[SOURCE DATA Boundary: Start]

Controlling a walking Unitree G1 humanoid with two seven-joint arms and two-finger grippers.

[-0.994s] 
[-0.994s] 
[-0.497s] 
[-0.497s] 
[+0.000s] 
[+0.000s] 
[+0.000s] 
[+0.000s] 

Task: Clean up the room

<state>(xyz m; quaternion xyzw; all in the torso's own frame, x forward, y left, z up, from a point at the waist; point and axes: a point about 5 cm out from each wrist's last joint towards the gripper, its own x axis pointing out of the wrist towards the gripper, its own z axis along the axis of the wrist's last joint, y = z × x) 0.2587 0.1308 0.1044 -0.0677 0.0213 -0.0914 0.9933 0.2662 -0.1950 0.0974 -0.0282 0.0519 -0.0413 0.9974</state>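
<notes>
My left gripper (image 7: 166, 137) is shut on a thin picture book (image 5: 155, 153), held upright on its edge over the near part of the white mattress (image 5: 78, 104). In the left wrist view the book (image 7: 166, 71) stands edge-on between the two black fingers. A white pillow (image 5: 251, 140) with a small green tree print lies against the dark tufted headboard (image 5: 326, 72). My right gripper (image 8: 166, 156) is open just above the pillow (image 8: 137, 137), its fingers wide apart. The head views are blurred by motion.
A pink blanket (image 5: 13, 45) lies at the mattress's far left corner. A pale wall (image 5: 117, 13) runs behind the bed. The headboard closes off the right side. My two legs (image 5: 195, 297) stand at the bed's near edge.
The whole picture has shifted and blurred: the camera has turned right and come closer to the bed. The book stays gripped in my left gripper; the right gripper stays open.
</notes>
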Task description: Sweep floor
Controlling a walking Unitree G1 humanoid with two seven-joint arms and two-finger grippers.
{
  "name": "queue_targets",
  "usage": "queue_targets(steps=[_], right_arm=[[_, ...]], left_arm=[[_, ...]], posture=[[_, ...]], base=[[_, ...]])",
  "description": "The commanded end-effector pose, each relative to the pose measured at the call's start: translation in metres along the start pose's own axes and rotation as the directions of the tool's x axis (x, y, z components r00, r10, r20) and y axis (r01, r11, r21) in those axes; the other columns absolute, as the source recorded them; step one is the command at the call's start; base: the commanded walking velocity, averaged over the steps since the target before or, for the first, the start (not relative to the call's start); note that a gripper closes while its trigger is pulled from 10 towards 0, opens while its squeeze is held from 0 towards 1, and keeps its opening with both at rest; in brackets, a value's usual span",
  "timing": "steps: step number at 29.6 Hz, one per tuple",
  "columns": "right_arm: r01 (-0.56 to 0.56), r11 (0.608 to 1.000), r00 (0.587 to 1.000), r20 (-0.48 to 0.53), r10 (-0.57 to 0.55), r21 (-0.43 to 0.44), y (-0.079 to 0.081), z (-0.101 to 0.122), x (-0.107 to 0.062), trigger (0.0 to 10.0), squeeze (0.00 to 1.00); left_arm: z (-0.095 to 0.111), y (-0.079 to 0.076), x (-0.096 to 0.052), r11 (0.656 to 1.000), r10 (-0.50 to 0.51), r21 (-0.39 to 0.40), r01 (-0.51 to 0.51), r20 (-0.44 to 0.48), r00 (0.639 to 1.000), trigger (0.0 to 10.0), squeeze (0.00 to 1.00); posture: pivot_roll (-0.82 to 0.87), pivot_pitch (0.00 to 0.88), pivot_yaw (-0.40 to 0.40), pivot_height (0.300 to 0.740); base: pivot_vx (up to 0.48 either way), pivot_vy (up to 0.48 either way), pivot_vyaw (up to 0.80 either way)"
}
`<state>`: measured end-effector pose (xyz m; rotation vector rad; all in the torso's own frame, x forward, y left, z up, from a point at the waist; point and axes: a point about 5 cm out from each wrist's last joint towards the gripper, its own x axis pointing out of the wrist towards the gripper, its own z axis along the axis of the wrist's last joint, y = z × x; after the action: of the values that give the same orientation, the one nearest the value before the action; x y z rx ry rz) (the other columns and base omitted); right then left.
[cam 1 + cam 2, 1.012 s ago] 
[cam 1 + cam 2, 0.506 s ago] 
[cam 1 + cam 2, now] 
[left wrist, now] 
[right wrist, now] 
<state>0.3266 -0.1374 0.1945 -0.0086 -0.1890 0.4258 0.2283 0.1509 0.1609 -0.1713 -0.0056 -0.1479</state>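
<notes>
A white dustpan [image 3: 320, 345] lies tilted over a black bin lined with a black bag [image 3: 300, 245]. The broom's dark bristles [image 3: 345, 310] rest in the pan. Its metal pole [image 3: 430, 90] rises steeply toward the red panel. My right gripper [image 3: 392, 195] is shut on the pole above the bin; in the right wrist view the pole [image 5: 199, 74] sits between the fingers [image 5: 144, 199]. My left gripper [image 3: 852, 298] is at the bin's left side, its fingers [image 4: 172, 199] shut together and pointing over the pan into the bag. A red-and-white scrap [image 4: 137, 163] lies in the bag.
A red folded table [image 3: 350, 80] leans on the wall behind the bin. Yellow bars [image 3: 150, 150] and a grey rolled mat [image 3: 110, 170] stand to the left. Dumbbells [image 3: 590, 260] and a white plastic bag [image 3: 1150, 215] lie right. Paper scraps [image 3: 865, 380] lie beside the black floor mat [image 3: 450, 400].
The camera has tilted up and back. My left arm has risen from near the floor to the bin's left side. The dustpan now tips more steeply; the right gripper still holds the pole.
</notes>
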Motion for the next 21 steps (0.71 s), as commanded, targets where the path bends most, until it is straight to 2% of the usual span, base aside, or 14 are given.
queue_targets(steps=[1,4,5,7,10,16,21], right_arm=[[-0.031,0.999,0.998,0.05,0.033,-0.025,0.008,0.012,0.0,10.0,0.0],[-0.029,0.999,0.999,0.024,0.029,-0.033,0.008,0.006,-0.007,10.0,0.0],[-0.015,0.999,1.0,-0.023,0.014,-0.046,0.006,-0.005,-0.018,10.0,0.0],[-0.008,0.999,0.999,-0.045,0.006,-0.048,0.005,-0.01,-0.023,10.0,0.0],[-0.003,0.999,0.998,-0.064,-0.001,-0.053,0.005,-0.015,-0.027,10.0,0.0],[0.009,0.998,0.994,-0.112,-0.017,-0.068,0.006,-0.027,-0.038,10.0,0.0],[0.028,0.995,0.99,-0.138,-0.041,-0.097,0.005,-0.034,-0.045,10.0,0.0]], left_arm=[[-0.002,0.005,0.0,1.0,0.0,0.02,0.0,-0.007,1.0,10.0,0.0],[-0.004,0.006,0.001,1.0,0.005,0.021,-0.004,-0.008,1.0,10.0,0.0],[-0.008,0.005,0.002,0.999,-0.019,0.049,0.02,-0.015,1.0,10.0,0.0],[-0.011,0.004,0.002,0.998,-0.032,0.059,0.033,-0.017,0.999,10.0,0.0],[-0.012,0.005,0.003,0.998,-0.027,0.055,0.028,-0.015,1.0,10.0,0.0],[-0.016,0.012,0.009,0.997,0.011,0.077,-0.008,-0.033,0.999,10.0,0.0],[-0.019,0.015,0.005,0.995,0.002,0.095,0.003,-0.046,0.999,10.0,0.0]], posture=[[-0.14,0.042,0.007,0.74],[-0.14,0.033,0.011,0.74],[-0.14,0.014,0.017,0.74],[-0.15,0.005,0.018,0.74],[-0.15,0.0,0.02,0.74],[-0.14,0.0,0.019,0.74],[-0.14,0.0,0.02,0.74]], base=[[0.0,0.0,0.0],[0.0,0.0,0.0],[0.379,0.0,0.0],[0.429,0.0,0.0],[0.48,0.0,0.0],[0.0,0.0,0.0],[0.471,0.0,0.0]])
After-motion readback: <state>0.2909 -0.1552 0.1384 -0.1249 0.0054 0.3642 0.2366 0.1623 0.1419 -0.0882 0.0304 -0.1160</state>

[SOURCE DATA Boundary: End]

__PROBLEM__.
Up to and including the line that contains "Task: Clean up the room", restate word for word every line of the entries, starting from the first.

__EXPECTED ANSWER__.
Controlling a walking Unitree G1 humanoid with two seven-joint arms and two-finger grippers.

[-0.994s] 
[-0.994s] 
[-0.497s] 
[-0.497s] 
[+0.000s] 
[+0.000s] 
[+0.000s] 
[+0.000s] 

Task: Clean up the room

No more output is needed for this exercise.